Sie schüttelte energisch den Kopf.
Toni reagierte gekränkt, als sie ihm klarmachte, so etwas könne es für Kinder gar nicht geben. Typisch Junge, dachte Annabelle zärtlich. Er konnte nichts dafür. Warum nur hatte Maurice nicht ein wenig so sein können wie Toni!
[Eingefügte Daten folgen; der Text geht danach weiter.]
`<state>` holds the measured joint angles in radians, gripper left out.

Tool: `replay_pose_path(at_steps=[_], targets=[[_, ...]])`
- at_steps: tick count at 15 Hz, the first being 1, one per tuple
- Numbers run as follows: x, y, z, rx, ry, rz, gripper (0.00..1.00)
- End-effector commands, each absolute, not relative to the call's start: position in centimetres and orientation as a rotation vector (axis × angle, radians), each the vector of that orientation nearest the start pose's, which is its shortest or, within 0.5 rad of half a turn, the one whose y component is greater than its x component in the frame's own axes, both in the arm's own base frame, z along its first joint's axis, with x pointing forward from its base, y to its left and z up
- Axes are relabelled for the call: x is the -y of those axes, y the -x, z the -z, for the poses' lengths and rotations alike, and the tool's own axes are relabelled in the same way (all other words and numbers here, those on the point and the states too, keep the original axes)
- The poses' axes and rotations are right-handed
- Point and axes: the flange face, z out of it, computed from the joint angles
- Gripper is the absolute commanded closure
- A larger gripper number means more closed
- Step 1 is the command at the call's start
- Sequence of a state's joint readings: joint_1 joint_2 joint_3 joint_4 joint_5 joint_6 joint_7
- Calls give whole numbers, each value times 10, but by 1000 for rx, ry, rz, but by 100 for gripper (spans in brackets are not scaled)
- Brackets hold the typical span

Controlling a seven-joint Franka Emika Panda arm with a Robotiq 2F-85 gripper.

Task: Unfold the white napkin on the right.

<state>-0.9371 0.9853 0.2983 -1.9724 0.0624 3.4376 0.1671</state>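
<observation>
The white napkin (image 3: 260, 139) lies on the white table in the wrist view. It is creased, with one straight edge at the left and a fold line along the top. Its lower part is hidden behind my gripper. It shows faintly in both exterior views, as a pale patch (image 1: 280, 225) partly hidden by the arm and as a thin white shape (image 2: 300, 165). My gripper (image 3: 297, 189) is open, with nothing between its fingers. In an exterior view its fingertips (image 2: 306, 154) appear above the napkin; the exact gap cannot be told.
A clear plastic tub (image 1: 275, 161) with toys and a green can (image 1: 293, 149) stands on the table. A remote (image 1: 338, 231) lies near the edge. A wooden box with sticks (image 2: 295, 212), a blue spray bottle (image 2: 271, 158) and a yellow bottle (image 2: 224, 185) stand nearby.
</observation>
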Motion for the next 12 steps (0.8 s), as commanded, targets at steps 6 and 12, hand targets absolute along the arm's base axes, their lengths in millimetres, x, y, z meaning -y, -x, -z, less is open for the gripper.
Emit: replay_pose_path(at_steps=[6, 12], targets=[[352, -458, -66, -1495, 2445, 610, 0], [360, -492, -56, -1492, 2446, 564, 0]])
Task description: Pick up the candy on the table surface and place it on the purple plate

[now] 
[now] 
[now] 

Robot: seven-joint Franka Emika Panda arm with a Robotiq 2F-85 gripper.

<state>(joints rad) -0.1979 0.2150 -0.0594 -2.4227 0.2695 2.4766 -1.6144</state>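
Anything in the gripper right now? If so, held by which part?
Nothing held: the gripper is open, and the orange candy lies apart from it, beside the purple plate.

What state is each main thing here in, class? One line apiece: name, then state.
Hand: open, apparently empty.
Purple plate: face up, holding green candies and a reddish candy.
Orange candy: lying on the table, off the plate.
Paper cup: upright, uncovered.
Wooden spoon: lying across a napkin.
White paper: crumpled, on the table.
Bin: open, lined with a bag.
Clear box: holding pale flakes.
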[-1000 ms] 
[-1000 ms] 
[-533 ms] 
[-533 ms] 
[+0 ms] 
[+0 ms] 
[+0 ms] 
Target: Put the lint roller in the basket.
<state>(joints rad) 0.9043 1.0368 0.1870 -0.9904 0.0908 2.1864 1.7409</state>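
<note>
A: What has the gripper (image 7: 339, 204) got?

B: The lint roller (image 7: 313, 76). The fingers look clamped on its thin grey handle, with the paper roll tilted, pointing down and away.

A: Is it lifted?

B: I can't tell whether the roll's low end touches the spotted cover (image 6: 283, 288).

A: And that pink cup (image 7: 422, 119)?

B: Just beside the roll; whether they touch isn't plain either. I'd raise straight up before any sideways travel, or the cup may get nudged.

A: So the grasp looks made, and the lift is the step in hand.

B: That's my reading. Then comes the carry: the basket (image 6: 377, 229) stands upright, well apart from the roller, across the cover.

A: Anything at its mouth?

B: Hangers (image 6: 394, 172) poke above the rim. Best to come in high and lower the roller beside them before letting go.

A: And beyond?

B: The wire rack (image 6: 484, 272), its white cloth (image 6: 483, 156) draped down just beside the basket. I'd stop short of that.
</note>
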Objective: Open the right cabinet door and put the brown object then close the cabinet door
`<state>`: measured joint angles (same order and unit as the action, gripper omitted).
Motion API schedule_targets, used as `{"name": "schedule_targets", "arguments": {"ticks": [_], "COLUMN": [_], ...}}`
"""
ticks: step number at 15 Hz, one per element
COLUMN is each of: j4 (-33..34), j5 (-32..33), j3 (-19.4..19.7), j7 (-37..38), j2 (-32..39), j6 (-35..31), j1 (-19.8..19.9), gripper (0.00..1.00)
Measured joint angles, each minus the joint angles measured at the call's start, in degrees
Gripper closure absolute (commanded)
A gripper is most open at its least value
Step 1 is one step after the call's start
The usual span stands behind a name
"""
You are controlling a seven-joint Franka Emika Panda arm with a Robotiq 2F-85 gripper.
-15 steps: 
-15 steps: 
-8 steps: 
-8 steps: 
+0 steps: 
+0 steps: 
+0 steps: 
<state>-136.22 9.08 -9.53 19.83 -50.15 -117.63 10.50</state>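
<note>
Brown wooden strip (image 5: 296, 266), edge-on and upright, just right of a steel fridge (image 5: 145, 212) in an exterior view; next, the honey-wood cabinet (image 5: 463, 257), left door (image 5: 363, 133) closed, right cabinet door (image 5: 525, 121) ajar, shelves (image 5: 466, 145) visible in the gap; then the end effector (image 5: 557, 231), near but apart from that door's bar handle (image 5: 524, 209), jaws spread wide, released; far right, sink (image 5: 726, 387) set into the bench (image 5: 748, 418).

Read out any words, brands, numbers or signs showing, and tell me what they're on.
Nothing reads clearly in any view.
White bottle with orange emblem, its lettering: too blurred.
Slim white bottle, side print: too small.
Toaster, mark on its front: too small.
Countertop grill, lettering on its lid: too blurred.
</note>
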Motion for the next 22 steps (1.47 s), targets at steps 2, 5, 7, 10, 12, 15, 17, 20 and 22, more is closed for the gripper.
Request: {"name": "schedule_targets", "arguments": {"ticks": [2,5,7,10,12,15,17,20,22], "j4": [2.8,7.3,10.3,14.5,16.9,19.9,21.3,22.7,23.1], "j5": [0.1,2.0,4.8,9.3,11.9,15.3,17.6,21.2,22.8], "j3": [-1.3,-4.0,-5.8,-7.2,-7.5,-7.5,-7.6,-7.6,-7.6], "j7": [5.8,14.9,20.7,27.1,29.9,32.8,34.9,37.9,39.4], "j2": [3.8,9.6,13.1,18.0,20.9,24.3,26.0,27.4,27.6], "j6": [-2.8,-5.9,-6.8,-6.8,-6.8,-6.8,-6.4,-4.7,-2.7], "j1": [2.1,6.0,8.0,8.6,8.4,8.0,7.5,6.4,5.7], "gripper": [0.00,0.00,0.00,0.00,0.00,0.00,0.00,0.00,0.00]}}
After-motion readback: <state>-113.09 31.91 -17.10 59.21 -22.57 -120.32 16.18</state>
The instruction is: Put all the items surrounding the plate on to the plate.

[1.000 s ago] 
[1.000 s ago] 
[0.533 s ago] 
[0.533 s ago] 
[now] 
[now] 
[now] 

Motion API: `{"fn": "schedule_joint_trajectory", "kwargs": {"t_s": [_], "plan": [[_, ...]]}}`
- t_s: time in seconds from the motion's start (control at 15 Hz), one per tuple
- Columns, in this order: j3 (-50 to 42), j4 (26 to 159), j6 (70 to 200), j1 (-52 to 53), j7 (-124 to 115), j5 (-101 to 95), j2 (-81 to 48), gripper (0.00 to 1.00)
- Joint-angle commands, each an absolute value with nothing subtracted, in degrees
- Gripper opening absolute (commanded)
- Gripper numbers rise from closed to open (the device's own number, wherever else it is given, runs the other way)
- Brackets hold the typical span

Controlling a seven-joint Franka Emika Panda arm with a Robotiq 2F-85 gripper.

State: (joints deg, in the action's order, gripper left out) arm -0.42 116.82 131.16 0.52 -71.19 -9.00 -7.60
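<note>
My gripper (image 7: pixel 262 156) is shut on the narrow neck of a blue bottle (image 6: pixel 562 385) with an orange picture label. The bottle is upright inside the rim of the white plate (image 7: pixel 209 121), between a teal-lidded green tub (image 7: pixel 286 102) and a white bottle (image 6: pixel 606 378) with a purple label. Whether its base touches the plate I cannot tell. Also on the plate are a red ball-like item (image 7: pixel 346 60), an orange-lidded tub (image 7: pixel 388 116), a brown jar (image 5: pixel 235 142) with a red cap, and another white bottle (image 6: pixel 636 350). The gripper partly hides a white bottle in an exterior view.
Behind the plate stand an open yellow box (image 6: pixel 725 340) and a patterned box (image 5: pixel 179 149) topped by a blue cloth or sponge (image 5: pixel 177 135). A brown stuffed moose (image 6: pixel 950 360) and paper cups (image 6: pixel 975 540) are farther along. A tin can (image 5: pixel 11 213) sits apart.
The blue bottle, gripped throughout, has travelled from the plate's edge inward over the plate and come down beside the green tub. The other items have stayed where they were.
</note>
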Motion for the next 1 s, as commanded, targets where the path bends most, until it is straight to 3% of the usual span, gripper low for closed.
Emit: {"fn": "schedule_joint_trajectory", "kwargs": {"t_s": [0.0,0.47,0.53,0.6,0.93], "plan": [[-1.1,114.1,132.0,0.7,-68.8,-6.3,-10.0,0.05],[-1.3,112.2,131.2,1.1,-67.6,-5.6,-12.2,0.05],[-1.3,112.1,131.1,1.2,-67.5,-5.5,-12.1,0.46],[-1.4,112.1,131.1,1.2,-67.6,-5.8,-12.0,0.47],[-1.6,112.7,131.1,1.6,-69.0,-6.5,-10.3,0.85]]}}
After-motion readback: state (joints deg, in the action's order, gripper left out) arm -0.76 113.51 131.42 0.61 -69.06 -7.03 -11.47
So diskutierten sie noch eine Weile, beleuchteten das Für und Wider und trafen eine Entscheidung. Fast einstimmig.
41
Michael Wiener besuchte Mandy Klinger. Die junge Frau war mäßig begeistert über den frühmorgendlichen Besuch am Wochenende.
»Was wollen Sie denn um die Zeit schon von mir?«, fuhr sie den jungen Beamten an. »Irgendwann wird man ja wohl auch mal schlafen dürfen!«
Wiener rang seine Verärgerung nur mit Mühe nieder. »Guten Morgen! Ich habe noch ein paar Fragen, den Mord an Ihrem Freund betreffend«, fiel seine Antwort etwas patziger aus als geplant.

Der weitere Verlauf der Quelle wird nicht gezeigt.